Where does the word "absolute" occur in the entries below? Copy every line that has it.

(Source material Opens)

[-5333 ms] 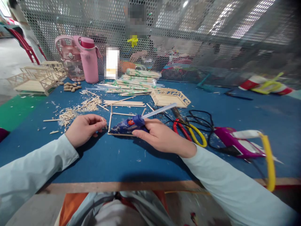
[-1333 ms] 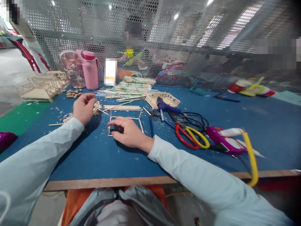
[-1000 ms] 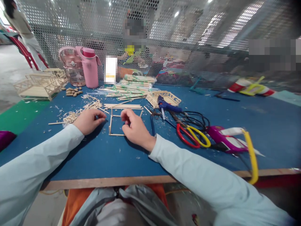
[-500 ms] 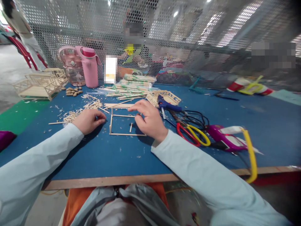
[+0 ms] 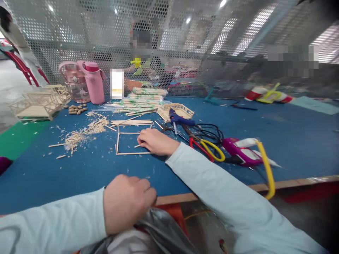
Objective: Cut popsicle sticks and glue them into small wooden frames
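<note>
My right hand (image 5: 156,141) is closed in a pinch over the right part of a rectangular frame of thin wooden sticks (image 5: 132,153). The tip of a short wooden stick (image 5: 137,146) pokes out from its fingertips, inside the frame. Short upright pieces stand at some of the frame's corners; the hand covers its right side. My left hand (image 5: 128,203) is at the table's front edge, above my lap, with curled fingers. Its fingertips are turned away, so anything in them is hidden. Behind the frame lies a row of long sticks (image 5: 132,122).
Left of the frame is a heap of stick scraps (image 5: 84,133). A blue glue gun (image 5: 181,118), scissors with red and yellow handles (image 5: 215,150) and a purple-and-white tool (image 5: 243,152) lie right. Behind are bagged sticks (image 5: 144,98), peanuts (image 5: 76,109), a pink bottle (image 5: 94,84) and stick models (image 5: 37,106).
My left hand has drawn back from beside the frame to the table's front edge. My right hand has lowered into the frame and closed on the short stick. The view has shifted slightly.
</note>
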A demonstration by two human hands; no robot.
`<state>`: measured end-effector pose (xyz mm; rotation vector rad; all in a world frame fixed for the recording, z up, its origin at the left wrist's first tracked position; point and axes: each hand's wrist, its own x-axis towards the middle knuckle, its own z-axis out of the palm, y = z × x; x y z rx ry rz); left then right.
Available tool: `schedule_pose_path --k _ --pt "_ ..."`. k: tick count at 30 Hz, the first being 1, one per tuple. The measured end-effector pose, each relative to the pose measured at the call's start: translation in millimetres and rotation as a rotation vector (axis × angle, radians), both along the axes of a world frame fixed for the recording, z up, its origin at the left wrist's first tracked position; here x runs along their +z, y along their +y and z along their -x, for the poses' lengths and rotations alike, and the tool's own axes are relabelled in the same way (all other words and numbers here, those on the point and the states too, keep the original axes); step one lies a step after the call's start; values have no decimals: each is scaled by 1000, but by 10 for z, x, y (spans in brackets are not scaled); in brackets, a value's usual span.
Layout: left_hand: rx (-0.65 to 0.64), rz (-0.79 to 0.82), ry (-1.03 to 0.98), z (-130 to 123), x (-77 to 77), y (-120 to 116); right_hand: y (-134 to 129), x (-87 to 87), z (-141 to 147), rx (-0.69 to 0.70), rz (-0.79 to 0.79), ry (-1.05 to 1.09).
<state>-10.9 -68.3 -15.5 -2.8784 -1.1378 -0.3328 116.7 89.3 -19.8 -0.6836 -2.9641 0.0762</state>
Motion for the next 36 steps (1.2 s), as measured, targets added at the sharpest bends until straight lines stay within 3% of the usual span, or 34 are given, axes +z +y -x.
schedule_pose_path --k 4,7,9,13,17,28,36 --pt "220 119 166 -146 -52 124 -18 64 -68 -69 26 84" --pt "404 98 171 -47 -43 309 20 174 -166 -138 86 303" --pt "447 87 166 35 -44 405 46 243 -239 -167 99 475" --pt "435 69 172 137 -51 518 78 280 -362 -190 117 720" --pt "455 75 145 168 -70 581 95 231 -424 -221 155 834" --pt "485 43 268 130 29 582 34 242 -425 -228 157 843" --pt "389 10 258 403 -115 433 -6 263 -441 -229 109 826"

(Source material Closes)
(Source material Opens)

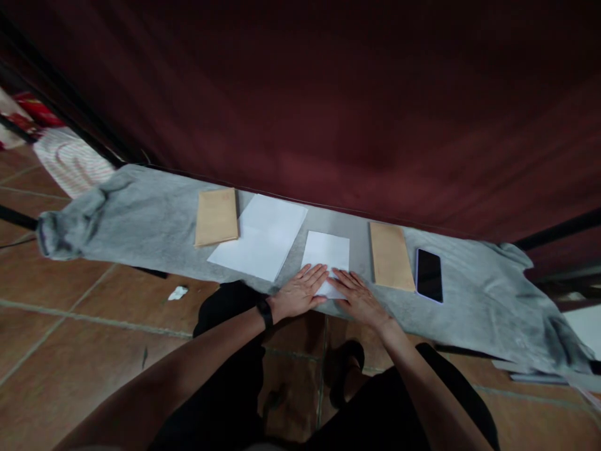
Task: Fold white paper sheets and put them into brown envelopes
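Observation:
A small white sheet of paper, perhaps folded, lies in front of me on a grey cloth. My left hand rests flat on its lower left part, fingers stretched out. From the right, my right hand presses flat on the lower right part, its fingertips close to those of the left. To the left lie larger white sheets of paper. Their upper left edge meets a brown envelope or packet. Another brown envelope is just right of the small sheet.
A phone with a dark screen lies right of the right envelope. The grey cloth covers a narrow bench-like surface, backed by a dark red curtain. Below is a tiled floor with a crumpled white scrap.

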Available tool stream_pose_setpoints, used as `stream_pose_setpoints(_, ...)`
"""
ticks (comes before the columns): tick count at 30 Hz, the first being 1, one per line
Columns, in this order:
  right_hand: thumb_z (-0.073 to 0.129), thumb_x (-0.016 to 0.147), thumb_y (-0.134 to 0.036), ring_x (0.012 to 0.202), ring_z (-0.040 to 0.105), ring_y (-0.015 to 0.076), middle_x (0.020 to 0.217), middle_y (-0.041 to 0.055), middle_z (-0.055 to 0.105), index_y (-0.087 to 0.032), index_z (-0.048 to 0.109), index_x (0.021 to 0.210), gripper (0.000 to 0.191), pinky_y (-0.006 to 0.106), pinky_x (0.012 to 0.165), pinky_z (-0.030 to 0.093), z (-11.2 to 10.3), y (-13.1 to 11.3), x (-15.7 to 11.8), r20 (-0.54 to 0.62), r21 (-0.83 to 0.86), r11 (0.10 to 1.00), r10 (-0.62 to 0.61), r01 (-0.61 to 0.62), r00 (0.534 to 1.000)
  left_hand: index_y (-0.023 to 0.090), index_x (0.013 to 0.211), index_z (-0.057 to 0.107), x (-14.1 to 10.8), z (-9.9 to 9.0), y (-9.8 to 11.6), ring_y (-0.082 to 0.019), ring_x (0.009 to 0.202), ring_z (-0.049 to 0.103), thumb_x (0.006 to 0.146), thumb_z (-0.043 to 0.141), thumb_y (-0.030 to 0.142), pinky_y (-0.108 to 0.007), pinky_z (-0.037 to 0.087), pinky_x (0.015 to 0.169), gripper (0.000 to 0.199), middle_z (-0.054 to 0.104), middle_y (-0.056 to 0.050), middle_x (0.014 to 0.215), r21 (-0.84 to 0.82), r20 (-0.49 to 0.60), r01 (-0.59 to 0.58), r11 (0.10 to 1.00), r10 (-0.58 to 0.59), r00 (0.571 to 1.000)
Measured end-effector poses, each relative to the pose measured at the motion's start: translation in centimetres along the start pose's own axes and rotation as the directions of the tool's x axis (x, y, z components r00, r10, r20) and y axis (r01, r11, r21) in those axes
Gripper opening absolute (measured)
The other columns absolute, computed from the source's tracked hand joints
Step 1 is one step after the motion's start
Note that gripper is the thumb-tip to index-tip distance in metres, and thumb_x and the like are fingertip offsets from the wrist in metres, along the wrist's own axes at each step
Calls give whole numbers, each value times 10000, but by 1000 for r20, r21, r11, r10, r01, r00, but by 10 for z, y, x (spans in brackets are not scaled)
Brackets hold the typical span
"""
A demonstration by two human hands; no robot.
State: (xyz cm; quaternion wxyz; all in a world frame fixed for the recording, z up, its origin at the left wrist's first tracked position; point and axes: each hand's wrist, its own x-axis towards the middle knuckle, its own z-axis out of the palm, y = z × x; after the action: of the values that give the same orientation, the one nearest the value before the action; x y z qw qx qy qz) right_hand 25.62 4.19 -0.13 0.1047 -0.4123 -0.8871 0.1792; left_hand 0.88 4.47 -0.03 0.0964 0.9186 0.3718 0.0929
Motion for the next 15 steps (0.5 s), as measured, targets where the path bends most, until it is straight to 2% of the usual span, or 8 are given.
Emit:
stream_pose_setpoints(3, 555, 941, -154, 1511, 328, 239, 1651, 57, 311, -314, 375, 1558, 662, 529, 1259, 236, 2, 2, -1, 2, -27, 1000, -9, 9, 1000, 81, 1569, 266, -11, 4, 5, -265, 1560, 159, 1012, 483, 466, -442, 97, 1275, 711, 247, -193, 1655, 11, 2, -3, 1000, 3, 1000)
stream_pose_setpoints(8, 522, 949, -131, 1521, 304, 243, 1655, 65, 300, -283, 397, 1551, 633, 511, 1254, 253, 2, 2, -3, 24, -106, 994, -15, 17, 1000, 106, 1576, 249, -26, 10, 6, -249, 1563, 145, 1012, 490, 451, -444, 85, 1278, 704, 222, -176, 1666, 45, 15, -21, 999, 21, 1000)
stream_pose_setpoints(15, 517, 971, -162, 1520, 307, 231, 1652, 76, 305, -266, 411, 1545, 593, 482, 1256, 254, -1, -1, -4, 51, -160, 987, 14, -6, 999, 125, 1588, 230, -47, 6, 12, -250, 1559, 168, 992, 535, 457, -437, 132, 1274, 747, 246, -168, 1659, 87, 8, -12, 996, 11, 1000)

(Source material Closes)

# Expected output
Gripper opening absolute (measured)
The other columns absolute, computed from the source's tracked hand joints

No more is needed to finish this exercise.